* **Directions**: Your answer must be an exact copy of the data below, minus any pictures.

-=-=-=-=-

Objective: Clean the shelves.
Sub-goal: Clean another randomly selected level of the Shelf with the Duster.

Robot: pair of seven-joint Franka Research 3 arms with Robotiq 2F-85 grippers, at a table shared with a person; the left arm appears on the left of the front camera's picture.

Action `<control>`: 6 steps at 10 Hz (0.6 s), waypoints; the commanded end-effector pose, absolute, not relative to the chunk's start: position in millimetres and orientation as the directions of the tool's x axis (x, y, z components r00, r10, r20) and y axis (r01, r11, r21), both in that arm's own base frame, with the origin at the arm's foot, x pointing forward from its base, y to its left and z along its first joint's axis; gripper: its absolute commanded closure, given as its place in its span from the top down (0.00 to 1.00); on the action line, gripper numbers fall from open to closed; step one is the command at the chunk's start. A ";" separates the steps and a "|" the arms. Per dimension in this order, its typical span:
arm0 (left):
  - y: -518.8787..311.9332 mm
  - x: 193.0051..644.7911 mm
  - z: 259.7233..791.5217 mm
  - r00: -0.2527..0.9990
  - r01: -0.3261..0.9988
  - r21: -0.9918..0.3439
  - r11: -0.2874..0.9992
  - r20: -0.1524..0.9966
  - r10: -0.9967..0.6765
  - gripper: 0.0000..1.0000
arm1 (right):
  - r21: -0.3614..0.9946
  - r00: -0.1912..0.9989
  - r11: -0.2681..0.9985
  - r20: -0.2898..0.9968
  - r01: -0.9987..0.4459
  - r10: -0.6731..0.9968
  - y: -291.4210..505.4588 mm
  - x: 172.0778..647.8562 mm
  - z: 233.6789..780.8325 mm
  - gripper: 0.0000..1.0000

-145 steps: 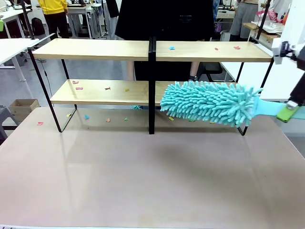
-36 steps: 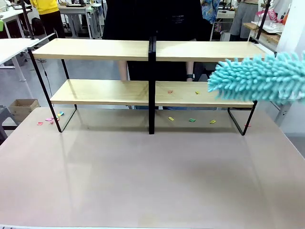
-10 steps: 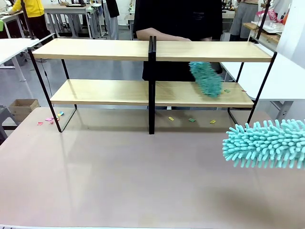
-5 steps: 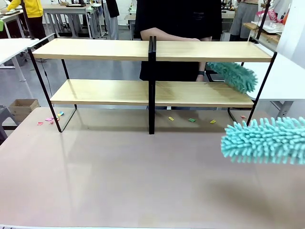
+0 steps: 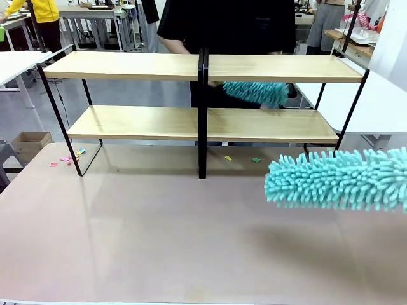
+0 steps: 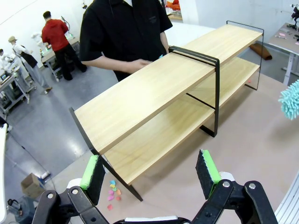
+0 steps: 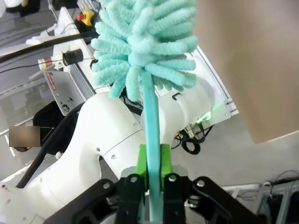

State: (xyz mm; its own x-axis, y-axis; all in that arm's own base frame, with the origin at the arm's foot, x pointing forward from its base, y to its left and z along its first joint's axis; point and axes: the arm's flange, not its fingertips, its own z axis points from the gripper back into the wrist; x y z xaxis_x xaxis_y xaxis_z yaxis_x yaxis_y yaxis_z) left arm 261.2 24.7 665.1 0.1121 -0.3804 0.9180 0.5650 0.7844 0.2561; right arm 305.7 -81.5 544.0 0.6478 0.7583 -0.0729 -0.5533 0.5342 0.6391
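Note:
The shelves [image 5: 133,122] stand across the far half of the table, with two wooden tiers and a black centre post; in the left wrist view the shelves [image 6: 154,88] run diagonally. My right gripper [image 7: 152,164] is shut on the turquoise handle of a fluffy duster [image 7: 145,42]. That duster [image 5: 337,181] hovers over the table's right side, in front of the shelves. A person [image 5: 229,25] behind the shelves holds a second teal duster [image 5: 254,92] between the tiers, right of the post. My left gripper [image 6: 148,170] is open, high above the table, with nothing between its pads.
Small coloured paper scraps [image 5: 70,157] lie on the table by the shelves' left leg. A few more scraps [image 5: 255,159] lie under the right half. A white table [image 5: 381,101] stands at the right. A white robot arm [image 7: 131,126] is below the duster in the right wrist view.
My duster has moved left over the table. The person's duster swung from the right end of the lower tier toward the centre post.

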 end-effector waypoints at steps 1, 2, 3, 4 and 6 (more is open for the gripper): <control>24.7 261.2 665.2 0.114 0.560 0.260 0.787 0.916 -0.384 1.00 | 0.627 0.656 0.575 -0.131 -0.526 0.744 -86.0 297.9 538.5 0.13; 24.7 261.2 665.2 0.114 0.560 0.260 0.787 0.916 -0.384 1.00 | 0.623 0.648 0.589 -0.167 -0.515 0.743 -82.3 298.4 537.1 0.13; 24.7 261.2 665.2 0.114 0.560 0.260 0.787 0.916 -0.384 1.00 | 0.609 0.627 0.599 -0.204 -0.520 0.752 -71.8 303.2 530.2 0.13; 24.7 261.2 665.2 0.114 0.560 0.260 0.787 0.916 -0.384 1.00 | 0.591 0.649 0.607 -0.176 -0.532 0.740 -61.9 309.5 524.8 0.13; 24.7 261.2 665.2 0.114 0.560 0.260 0.787 0.916 -0.384 1.00 | 0.539 0.676 0.624 -0.130 -0.566 0.725 -14.9 334.9 491.9 0.13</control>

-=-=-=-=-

* **Final answer**:
Objective: Clean the shelves.
Sub-goal: Clean another randomly selected level of the Shelf with the Duster.

Robot: pair of seven-joint Franka Research 3 arms with Robotiq 2F-85 grippers, at a table shared with a person; the left arm appears on the left of the front camera's picture.

Action `<control>`: 6 steps at 10 Hz (0.6 s), waypoints; the commanded end-effector pose, absolute, not relative to the chunk's start: position in millimetres and orientation as the directions of the tool's x axis (x, y, z components r00, r10, r20) and y axis (r01, r11, r21), both in that arm's own base frame, with the origin at the arm's foot, x pointing forward from its base, y to its left and z along its first joint's axis; gripper: its absolute commanded closure, given as its place in its span from the top down (0.00 to 1.00); on the action line, gripper numbers fall from open to closed; step one is the command at the chunk's start. A ";" separates the steps and a "|" the arms. Per dimension in this order, its typical span:
arm0 (left):
  - y: -518.8787..311.9332 mm
  - x: 193.0051..644.7911 mm
  - z: 259.7233..791.5217 mm
  - r00: -0.2527..0.9990
  - r01: -0.3261..0.9988
  - r21: -0.9918..0.3439
  - r11: -0.2874..0.9992
  - r20: -0.1524..0.9966
  - r10: -0.9967..0.6765
  - gripper: 0.0000..1.0000
arm1 (right):
  - r21: -0.3614..0.9946
  - r00: -0.1912..0.9989
  - r11: -0.2681..0.9985
  - r20: -0.2898..0.9968
  - r01: -0.9987..0.4459
  - r10: -0.6731..0.9968
  - y: -291.4210..505.4588 mm
  - x: 172.0778..647.8562 mm
  - z: 233.6789..780.8325 mm
  - gripper: 0.0000..1.0000

-145 steps: 
-36 steps: 
-10 steps: 
-5 steps: 
+0 steps: 
+0 steps: 
+0 steps: 

State: (xyz mm; its own x-axis, y-axis; all in that arm's own base frame, with the origin at the arm's foot, x pointing forward from its base, y to its left and z along its first joint's axis; point and axes: the arm's flange, not its fingertips, its own z axis points from the gripper back into the wrist; x y z xaxis_x xaxis_y xaxis_z yaxis_x yaxis_y yaxis_z) left arm 261.2 24.7 665.1 0.1121 -0.3804 0.9180 0.5650 0.7844 0.2561; right arm 305.7 -81.5 544.0 0.6478 0.7583 -0.0729 -0.5533 0.5342 0.6391
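Note:
The shelves [image 5: 133,122] stand across the far half of the table, with two wooden tiers and a black centre post; in the left wrist view the shelves [image 6: 154,88] run diagonally. My right gripper [image 7: 152,164] is shut on the turquoise handle of a fluffy duster [image 7: 145,42]. That duster [image 5: 337,181] hovers over the table's right side, in front of the shelves. A person [image 5: 229,25] behind the shelves holds a second teal duster [image 5: 254,92] between the tiers, right of the post. My left gripper [image 6: 148,170] is open, high above the table, with nothing between its pads.
Small coloured paper scraps [image 5: 70,157] lie on the table by the shelves' left leg. A few more scraps [image 5: 255,159] lie under the right half. A white table [image 5: 381,101] stands at the right. A white robot arm [image 7: 131,126] is below the duster in the right wrist view.
My duster has moved left over the table. The person's duster swung from the right end of the lower tier toward the centre post.
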
 end-effector waypoints at steps 1, 2, 3, 4 and 6 (more is open for the gripper): <control>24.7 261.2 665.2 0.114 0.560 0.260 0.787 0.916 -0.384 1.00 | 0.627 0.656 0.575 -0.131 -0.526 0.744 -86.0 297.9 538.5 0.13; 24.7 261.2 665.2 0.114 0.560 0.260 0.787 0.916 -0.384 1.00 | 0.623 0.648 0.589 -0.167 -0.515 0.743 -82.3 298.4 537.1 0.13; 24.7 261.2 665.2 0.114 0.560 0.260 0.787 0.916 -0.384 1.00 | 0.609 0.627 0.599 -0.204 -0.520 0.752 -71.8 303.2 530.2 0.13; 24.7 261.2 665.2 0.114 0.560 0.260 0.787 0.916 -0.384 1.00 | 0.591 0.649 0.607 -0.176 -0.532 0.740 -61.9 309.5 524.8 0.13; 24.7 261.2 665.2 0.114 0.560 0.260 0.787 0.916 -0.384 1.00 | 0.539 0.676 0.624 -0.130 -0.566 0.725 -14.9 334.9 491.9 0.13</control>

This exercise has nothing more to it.